:: Raw data ::
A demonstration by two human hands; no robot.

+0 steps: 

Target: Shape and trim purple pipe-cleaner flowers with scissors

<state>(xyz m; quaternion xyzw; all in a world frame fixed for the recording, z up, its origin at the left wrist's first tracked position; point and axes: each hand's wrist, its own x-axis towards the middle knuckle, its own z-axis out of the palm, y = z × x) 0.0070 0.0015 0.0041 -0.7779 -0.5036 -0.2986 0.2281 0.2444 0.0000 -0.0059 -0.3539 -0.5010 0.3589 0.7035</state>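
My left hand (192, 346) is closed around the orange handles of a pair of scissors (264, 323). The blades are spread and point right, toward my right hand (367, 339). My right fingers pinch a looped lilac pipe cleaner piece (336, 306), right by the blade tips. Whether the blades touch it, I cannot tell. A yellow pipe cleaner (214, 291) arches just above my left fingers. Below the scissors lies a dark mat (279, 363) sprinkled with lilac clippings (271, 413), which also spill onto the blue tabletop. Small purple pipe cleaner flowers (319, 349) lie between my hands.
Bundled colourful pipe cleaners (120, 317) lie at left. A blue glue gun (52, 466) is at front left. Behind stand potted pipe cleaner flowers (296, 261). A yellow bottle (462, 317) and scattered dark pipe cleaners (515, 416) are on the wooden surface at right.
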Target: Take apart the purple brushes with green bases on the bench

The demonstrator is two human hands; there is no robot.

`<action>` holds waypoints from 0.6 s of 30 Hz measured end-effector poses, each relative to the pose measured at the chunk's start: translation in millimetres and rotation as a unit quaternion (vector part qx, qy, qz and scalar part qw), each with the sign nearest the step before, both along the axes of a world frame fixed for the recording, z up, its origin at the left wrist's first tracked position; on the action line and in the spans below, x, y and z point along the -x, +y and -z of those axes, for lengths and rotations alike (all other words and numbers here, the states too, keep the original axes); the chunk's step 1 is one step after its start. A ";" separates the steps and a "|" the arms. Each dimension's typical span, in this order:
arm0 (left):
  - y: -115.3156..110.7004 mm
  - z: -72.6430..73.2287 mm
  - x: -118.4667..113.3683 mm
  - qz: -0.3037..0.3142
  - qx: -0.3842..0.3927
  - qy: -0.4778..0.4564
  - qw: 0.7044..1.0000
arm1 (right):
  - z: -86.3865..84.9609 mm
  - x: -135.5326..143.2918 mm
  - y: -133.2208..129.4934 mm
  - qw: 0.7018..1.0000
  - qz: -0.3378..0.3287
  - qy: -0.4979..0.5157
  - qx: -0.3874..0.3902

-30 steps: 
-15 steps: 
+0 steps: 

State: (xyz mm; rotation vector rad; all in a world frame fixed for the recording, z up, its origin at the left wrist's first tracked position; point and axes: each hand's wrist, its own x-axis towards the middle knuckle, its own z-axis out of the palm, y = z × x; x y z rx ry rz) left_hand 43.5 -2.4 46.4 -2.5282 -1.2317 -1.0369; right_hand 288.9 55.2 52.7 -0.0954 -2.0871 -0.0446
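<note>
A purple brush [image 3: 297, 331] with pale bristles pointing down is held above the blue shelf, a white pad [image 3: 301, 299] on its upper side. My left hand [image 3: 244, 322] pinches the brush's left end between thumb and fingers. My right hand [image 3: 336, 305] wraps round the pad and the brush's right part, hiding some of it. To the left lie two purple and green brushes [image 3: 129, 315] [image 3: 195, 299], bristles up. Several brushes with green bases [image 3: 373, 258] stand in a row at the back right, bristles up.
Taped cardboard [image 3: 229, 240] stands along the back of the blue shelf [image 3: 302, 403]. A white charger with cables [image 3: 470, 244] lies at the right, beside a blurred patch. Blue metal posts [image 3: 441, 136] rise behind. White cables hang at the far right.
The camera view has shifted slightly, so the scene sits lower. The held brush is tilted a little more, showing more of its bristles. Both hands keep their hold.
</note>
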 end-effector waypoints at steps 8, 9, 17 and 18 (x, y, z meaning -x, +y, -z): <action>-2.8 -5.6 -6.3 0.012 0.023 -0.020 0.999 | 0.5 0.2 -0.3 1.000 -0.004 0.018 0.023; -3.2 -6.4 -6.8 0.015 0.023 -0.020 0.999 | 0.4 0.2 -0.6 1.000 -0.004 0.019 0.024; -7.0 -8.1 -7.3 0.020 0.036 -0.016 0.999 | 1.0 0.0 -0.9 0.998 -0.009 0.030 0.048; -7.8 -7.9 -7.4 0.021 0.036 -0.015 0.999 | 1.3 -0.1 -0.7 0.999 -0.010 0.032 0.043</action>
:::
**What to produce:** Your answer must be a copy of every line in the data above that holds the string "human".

**Answer:**
A demonstration by two human hands; no robot.
The demonstrator is two human hands; there is no robot.

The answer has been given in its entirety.